Could you output the whole listing exactly as it stands, minus any images?

───── Source data ─────

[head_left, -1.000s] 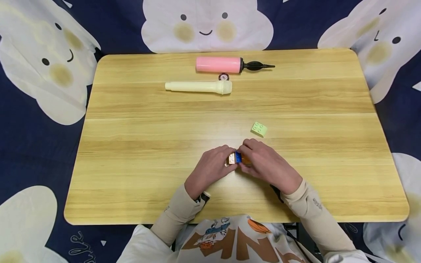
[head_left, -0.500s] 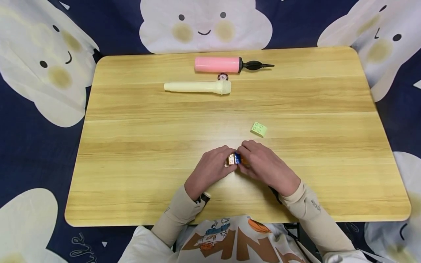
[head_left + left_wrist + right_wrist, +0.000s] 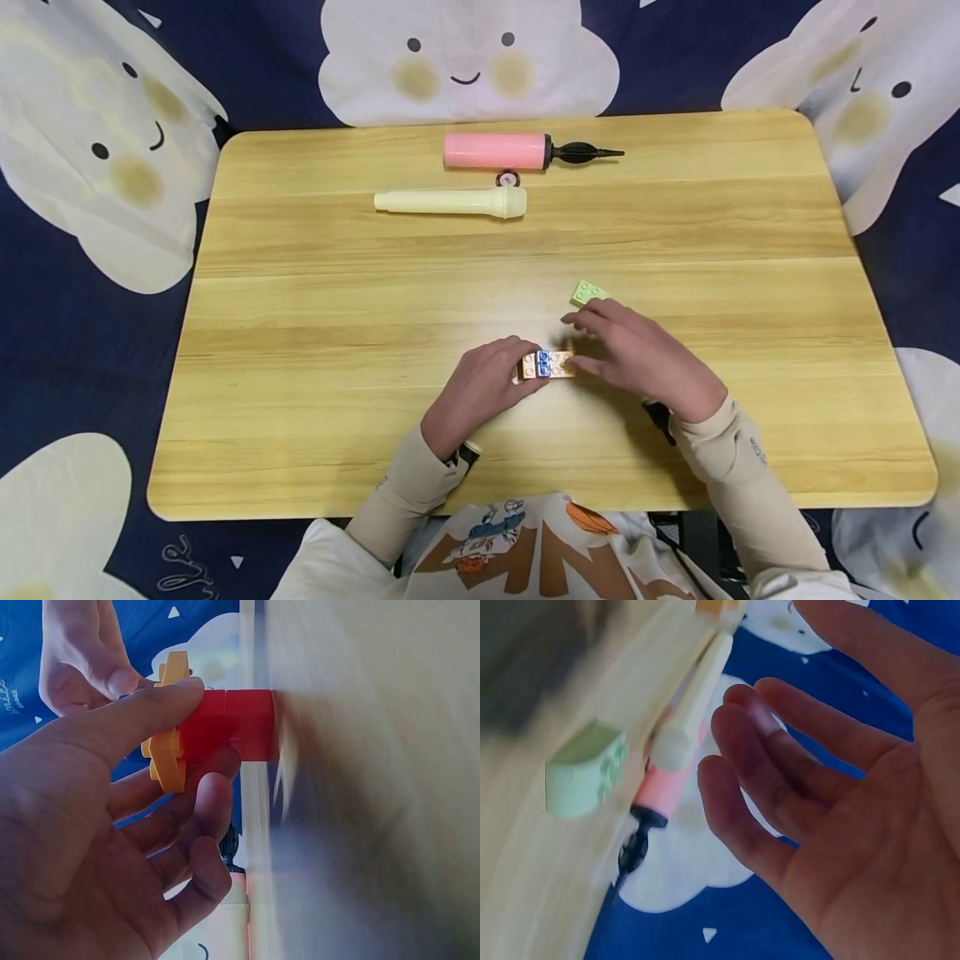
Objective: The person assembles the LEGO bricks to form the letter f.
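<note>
My left hand [image 3: 483,379] pinches a small stack of toy bricks between thumb and fingers. From above, the top of the stack shows an orange studded brick [image 3: 560,364] and a blue studded strip [image 3: 543,363]. In the left wrist view, red bricks [image 3: 251,724] stand against the table under orange pieces [image 3: 171,765]. My right hand [image 3: 648,354] is just right of the stack, fingers spread and gripping nothing; whether its thumb touches the stack I cannot tell. A light green brick [image 3: 587,292] lies on the table beyond my right fingers, partly covered from above.
Toward the back of the wooden table [image 3: 300,333] lie a cream microphone-shaped toy [image 3: 450,202], a small dark round chip [image 3: 507,179] and a pink hand pump [image 3: 495,151] with a black nozzle. Dark blue cloud-print cloth surrounds the table.
My right hand has let go of the stack and moved right, uncovering the orange brick and now overlapping the green brick from above. The left hand stays on the stack.
</note>
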Tool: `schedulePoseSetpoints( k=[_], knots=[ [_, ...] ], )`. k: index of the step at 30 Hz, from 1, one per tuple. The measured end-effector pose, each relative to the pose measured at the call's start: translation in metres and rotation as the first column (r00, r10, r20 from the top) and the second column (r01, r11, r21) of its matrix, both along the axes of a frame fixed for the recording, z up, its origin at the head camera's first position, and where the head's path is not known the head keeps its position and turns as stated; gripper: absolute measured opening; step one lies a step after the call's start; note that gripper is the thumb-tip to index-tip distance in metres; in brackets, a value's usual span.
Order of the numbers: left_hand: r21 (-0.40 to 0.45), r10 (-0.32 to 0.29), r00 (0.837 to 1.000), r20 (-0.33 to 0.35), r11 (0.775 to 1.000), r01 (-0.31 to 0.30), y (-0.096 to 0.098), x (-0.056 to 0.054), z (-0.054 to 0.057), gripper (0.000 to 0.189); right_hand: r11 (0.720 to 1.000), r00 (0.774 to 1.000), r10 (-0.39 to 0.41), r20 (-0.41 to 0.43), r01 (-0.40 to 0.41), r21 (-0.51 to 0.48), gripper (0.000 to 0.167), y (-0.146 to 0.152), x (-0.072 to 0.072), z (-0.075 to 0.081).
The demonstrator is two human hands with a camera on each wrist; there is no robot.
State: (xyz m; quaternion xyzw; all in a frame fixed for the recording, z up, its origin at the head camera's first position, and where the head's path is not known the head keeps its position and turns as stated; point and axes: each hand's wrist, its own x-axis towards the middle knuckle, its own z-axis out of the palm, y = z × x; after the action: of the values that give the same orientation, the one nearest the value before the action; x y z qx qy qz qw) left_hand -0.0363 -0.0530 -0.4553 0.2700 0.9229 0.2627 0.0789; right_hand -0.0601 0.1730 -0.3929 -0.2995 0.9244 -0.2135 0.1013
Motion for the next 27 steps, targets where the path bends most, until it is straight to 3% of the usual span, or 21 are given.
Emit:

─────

* Exercise solution *
[head_left, -1.000s] 
[head_left, -0.500s] 
[head_left + left_wrist + right_wrist, +0.000s] 
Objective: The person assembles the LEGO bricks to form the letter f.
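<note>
My left hand [image 3: 483,379] pinches a small stack of toy bricks between thumb and fingers. From above, the top of the stack shows an orange studded brick [image 3: 560,364] and a blue studded strip [image 3: 543,363]. In the left wrist view, red bricks [image 3: 251,724] stand against the table under orange pieces [image 3: 171,765]. My right hand [image 3: 648,354] is just right of the stack, fingers spread and gripping nothing; whether its thumb touches the stack I cannot tell. A light green brick [image 3: 587,292] lies on the table beyond my right fingers, partly covered from above.
Toward the back of the wooden table [image 3: 300,333] lie a cream microphone-shaped toy [image 3: 450,202], a small dark round chip [image 3: 507,179] and a pink hand pump [image 3: 495,151] with a black nozzle. Dark blue cloud-print cloth surrounds the table.
My right hand has let go of the stack and moved right, uncovering the orange brick and now overlapping the green brick from above. The left hand stays on the stack.
</note>
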Tool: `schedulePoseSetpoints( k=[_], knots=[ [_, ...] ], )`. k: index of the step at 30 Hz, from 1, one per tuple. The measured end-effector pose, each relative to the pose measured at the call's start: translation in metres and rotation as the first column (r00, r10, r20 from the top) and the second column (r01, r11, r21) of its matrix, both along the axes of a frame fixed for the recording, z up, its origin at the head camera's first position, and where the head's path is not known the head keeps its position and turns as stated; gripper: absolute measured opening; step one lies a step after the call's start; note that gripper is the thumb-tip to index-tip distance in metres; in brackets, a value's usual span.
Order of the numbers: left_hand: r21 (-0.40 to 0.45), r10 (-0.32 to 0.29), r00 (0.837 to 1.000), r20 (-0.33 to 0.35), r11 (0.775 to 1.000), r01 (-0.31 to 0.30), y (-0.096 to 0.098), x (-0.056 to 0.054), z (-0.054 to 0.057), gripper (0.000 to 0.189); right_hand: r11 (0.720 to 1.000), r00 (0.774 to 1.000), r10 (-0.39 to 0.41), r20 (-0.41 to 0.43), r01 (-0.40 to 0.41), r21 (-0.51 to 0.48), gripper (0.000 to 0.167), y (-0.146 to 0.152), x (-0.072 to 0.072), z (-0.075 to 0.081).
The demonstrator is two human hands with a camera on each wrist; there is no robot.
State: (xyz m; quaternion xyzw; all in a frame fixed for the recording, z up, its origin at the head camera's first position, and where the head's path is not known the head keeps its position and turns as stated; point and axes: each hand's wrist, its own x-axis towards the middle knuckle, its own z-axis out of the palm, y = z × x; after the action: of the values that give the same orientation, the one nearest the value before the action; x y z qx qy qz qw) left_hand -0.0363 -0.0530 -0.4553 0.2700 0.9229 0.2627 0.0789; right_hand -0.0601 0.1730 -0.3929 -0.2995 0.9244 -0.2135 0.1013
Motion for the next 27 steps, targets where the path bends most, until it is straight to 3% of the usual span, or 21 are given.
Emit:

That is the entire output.